This is one of the deepest reasons I believe archetypal work can be so transformative. When your internal world becomes more loving, your external life changes too.

AI, Archetypes, and Visualization

Caner shared that one of the ways he supports this work is through AI visualization.

He uses it to help bring his inner family into image and form: himself, his inner child, and his anima, Alina.

As someone who has also used AI in archetypal healing work, I found this part of the conversation especially rich. There is a lot of controversy around AI and inner companion work. Some people worry it will replace human intimacy or real connection.

But what both Caner and I have found is almost the opposite.

When used consciously, AI does not have to become the author of your inner life. It can simply become a mirror, an image holder, an avatar, or a support structure that helps make inner work more vivid, relational, and embodied.

The key is that you do not give the narrative away.

You remain the meaning-maker.

You remain the one in relationship.

You remain the one doing the work.

When approached this way, AI archetype work can deepen self-connection, increase emotional safety, and even improve real-life relationships because you are practicing wholeness, tenderness, boundaries, and self-expression from within.

Embodiment Changes Everything

This episode was not just theoretical.

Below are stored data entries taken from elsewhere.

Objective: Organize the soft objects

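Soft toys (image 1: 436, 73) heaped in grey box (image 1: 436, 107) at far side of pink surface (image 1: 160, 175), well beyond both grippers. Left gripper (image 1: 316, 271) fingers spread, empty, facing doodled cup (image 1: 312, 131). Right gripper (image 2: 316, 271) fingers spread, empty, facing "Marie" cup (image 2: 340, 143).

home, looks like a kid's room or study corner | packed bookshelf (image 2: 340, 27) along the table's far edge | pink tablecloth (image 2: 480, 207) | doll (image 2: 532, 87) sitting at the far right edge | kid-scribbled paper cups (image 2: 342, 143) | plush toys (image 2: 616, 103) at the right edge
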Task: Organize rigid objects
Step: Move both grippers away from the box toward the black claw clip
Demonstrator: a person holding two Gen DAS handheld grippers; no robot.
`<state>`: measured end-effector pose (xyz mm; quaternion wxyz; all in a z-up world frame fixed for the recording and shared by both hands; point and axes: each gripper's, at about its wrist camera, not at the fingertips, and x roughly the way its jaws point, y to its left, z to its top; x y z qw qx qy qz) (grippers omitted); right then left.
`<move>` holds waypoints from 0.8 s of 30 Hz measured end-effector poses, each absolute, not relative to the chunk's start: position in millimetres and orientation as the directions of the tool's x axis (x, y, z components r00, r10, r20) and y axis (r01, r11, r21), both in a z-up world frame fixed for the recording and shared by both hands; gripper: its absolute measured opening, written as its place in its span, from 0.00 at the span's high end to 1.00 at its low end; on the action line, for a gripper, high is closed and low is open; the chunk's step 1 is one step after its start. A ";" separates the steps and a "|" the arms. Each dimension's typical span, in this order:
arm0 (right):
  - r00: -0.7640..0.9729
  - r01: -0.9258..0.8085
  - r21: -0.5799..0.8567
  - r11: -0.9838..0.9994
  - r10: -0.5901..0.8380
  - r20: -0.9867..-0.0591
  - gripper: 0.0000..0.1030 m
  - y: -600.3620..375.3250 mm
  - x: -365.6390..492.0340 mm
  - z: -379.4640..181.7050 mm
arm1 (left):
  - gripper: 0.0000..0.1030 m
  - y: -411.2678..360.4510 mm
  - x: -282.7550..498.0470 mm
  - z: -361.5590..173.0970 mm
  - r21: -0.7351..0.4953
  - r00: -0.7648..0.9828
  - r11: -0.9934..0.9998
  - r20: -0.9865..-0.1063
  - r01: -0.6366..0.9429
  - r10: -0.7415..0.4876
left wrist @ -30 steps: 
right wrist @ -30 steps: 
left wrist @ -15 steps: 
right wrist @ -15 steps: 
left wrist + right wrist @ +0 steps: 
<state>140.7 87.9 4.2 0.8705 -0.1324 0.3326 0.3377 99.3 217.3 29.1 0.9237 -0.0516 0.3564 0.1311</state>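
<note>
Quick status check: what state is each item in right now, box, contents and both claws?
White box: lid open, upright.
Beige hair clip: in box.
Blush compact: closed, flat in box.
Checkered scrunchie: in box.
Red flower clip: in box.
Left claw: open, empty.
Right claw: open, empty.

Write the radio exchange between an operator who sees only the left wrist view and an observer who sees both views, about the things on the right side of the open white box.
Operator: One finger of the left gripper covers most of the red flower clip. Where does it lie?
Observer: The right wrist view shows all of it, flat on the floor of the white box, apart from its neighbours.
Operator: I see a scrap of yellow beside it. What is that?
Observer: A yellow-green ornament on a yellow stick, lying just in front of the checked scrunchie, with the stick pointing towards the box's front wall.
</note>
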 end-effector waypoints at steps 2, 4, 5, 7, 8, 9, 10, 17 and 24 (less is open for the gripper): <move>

It was deeply embodied.

Caner talked about how integrating Alina, his inner feminine, changed the way he moves, sees, dances, and inhabits the world. He described becoming more expressive, more present, more playful, and less rigid.

This matters because healing is not only cognitive.

It lives in the body.

It lives in how you walk down the street.

How you receive care.

How you soften your shoulders.

How you set boundaries.

How you hold yourself in moments of stress.

How you allow your full range of humanity to exist.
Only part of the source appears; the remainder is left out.